Data Modification Workflows
Source:vignettes/data-modification-workflows.Rmd
data-modification-workflows.RmdThis vignette covers functions that create, update, and delete records. These operations modify the database and require careful use.
Note: Demo mode enforcement is handled at the application layer, not in artutils. These functions will execute modifications directly - ensure you’re connected to the correct database environment.
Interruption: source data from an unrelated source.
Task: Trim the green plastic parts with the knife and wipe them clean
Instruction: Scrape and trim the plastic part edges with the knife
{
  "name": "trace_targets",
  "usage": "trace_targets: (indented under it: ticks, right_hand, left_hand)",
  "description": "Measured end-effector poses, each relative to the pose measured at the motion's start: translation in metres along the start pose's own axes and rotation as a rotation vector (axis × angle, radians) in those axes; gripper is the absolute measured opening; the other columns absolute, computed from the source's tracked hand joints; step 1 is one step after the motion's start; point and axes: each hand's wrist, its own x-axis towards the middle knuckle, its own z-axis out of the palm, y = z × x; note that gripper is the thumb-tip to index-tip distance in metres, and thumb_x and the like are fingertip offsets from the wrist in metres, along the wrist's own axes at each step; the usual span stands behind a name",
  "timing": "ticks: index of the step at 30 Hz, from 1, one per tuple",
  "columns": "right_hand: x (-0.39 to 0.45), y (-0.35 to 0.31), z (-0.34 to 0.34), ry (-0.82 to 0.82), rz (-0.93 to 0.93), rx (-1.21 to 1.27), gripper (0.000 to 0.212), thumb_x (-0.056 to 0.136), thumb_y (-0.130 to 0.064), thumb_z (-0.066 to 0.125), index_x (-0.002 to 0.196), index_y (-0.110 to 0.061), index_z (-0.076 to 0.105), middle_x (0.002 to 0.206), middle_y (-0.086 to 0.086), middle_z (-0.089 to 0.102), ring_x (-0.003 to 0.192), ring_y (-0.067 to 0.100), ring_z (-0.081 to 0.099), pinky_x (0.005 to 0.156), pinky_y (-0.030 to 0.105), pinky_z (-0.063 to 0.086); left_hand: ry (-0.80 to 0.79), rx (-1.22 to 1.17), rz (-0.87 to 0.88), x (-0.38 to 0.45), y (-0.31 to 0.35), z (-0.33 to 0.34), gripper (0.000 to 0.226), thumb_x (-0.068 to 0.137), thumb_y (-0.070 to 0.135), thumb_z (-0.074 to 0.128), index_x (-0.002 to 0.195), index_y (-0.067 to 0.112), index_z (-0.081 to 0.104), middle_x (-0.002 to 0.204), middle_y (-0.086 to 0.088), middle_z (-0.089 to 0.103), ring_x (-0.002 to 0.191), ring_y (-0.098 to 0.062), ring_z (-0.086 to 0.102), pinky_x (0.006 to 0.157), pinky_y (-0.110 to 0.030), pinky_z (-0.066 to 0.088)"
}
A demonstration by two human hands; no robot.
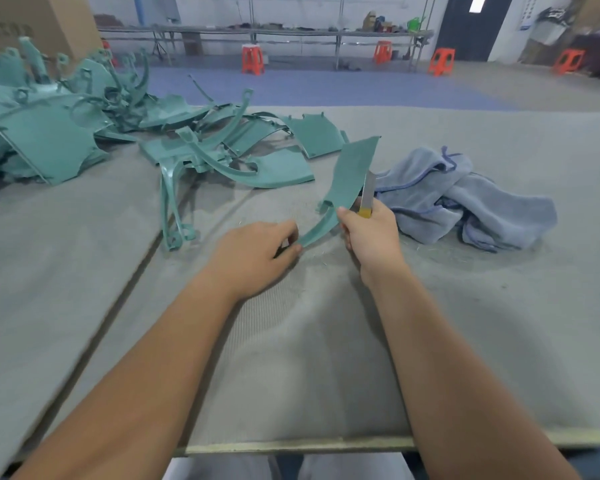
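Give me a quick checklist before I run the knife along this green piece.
1. Left hand pinches the near tip of the curved green plastic part: ok.
2. Right hand grips the yellow-handled utility knife: ok.
3. Blade lies against the part's right edge: ok, though the cutting tip is hidden.
4. Left fingers clear of the blade: ok, they sit at the far end.
5. Crumpled blue cloth beside the right hand for wiping: ok.
6. Burr left on the edge: cannot tell.

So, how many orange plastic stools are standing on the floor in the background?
4: one left of centre, one under the long bench, one near the dark door, one far right. More may be hidden.
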Motion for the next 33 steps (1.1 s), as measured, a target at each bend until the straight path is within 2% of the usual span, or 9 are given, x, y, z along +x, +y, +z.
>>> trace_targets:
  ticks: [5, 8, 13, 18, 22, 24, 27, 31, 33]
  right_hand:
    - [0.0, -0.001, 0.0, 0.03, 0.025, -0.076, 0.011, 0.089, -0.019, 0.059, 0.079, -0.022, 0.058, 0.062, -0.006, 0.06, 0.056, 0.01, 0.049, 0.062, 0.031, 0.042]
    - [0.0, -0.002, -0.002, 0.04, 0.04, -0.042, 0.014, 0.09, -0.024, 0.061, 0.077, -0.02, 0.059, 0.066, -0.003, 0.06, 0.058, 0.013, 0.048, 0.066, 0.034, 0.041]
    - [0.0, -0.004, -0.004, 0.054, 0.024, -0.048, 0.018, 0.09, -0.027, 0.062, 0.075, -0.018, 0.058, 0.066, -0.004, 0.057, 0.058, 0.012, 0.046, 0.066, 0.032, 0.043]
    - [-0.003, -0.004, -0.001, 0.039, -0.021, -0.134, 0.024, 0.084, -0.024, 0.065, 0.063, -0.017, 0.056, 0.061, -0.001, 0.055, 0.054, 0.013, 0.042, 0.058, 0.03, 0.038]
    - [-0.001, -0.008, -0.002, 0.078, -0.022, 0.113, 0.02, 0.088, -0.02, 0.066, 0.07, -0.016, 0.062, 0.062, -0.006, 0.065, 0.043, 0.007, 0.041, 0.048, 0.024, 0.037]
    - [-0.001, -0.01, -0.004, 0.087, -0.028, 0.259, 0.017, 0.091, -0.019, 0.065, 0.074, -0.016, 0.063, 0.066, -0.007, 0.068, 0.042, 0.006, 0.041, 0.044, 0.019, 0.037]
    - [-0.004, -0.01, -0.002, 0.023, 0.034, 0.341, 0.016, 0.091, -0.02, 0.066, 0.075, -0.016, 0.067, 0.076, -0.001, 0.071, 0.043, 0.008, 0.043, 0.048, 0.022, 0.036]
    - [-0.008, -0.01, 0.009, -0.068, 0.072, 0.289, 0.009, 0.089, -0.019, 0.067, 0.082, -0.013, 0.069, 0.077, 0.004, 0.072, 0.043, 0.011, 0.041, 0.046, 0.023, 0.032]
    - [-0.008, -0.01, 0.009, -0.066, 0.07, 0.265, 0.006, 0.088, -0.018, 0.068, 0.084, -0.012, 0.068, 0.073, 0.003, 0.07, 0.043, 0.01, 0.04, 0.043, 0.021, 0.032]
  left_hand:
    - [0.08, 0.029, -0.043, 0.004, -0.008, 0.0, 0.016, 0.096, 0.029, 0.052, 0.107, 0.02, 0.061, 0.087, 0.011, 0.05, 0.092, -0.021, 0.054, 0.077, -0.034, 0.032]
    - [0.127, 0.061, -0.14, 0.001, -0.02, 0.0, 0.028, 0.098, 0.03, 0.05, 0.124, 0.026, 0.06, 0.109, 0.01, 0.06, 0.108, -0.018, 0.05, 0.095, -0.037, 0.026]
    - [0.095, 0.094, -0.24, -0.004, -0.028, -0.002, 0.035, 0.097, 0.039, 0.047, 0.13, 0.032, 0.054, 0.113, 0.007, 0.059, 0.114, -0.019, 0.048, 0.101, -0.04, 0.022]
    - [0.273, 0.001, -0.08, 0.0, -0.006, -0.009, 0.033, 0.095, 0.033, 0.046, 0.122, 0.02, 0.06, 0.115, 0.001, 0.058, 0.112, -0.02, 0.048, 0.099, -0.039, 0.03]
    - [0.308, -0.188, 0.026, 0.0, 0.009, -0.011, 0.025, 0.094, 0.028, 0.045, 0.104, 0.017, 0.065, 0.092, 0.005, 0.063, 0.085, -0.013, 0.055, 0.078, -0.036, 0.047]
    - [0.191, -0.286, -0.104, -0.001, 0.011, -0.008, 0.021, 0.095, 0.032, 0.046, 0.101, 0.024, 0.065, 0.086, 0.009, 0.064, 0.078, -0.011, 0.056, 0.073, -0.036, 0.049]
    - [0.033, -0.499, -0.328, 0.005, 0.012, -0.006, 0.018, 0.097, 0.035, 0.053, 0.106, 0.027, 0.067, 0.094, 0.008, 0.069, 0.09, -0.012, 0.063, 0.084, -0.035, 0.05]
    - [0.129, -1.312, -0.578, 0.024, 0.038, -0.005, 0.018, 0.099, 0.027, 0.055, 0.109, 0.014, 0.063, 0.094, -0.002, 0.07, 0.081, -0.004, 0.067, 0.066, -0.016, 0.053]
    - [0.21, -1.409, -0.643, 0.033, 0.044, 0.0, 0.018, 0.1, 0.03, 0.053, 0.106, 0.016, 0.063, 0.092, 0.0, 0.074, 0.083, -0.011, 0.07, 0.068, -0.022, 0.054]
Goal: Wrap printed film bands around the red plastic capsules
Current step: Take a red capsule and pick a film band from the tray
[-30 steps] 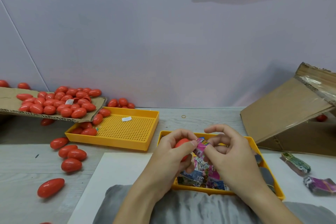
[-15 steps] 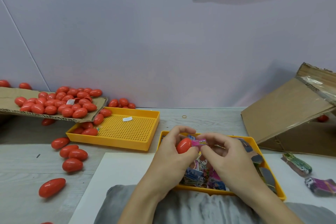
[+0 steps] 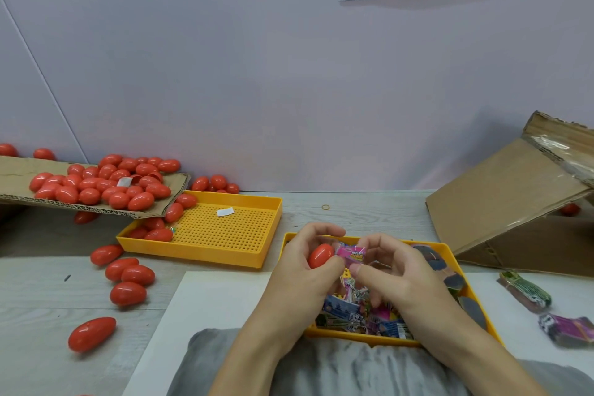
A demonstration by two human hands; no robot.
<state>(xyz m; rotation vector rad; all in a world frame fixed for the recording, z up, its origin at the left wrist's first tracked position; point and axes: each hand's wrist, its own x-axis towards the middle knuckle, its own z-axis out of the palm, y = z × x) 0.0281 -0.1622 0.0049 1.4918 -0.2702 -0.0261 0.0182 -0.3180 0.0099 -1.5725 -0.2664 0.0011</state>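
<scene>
Over yellow tray (image 3: pixel 450 249): pink band (image 3: pixel 350 253) now further onto capsule (image 3: pixel 320 255)

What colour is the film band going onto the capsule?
Mostly pink film band, seen in the head view.

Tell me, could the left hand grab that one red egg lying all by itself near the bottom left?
Probably not right now. The left hand is holding a red capsule that the right hand is wrapping with a pink band. The lone capsule lies on open table with nothing blocking it.

The pink film band (image 3: pixel 351 253) now sits around the red capsule (image 3: pixel 320 255) (right end).
</scene>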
The Modification Ecosystem
Data modifications in artutils follow a pipeline pattern:
External Input → artpipelines → artutils → Database
(processing) (storage)
- artpipelines processes raw data (images, replay files) into structured records
- artutils handles database operations with transaction safety
- Direct modifications via artutils are rare outside of the pipeline
Understanding this helps explain why some functions (like
addArtwork()) expect pre-processed data.tables rather than
raw inputs.
Collection Management
Collections group related artworks. Every artwork must belong to a collection.
Creating Collections
library(artutils)
# Create a new collection for an artist
artist_uuid <- "746b8207-72f5-4ab6-8d19-a91d03daec3d"
collection_uuid <- addCollection(
artist = artist_uuid,
collection_name = "Abstract Landscapes 2024"
)
cat("Created collection:", collection_uuid, "\n")What addCollection() Does
addCollection() creates two records in a
transaction:
- app.collection_index - The collection record itself
- settings.collection_settings - Default visibility settings
# Pseudocode of internal logic
DBI::dbWithTransaction(cn, {
# 1. Insert collection record
DBI::dbAppendTable(cn, "app.collection_index", data.table(
artist_uuid = artist,
collection_uuid = new_uuid,
collection_name = collection_name
))
# 2. Insert default settings (WIP status, no visibility override)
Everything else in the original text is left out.